● **Task requirements**
Everything in the listing below except the pictures should be reproduced exactly.
##### Material provided
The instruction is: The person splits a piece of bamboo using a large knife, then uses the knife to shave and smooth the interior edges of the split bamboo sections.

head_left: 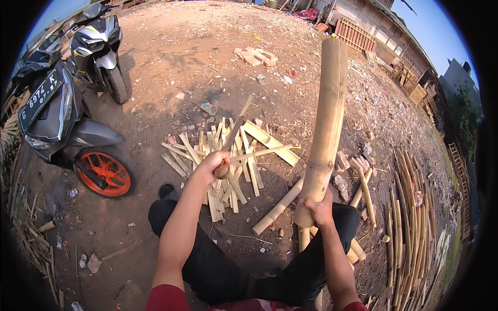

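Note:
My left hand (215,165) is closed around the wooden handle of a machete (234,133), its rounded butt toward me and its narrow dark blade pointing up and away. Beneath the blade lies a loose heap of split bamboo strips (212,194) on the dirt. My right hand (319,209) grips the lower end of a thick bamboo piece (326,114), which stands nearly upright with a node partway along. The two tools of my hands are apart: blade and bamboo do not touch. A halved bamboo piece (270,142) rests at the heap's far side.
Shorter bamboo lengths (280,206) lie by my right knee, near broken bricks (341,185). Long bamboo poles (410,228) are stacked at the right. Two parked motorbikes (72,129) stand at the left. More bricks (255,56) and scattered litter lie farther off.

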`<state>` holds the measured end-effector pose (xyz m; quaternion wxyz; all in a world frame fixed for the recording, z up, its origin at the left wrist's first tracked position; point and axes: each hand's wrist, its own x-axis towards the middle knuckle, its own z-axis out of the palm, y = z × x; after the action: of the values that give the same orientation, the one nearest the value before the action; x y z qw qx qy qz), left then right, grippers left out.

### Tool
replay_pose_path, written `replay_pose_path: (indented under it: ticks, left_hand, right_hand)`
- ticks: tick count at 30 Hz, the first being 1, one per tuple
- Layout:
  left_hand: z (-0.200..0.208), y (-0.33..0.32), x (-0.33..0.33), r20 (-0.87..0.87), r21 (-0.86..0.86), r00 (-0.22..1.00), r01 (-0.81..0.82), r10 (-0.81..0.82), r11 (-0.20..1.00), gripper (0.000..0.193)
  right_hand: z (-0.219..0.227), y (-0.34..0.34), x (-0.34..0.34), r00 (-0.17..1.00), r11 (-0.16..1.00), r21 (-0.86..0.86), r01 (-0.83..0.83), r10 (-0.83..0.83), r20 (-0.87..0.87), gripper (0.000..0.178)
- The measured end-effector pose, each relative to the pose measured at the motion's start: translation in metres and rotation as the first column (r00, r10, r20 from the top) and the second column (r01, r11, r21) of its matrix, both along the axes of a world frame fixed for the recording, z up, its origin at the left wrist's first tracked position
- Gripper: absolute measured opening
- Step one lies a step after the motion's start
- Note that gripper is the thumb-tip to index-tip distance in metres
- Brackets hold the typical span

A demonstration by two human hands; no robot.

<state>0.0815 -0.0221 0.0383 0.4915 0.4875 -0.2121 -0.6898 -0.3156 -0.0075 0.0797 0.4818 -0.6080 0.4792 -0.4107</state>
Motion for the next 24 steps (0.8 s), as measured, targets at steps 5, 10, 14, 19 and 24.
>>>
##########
● **Answer space**
The instruction is: The person splits a piece of bamboo using a large knife, then uses the knife to shave and smooth the interior edges of the split bamboo sections.

head_left: 

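Note:
My left hand (215,165) is closed around the wooden handle of a machete (234,133), its rounded butt toward me and its narrow dark blade pointing up and away. Beneath the blade lies a loose heap of split bamboo strips (212,194) on the dirt. My right hand (319,209) grips the lower end of a thick bamboo piece (326,114), which stands nearly upright with a node partway along. The two tools of my hands are apart: blade and bamboo do not touch. A halved bamboo piece (270,142) rests at the heap's far side.
Shorter bamboo lengths (280,206) lie by my right knee, near broken bricks (341,185). Long bamboo poles (410,228) are stacked at the right. Two parked motorbikes (72,129) stand at the left. More bricks (255,56) and scattered litter lie farther off.
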
`<state>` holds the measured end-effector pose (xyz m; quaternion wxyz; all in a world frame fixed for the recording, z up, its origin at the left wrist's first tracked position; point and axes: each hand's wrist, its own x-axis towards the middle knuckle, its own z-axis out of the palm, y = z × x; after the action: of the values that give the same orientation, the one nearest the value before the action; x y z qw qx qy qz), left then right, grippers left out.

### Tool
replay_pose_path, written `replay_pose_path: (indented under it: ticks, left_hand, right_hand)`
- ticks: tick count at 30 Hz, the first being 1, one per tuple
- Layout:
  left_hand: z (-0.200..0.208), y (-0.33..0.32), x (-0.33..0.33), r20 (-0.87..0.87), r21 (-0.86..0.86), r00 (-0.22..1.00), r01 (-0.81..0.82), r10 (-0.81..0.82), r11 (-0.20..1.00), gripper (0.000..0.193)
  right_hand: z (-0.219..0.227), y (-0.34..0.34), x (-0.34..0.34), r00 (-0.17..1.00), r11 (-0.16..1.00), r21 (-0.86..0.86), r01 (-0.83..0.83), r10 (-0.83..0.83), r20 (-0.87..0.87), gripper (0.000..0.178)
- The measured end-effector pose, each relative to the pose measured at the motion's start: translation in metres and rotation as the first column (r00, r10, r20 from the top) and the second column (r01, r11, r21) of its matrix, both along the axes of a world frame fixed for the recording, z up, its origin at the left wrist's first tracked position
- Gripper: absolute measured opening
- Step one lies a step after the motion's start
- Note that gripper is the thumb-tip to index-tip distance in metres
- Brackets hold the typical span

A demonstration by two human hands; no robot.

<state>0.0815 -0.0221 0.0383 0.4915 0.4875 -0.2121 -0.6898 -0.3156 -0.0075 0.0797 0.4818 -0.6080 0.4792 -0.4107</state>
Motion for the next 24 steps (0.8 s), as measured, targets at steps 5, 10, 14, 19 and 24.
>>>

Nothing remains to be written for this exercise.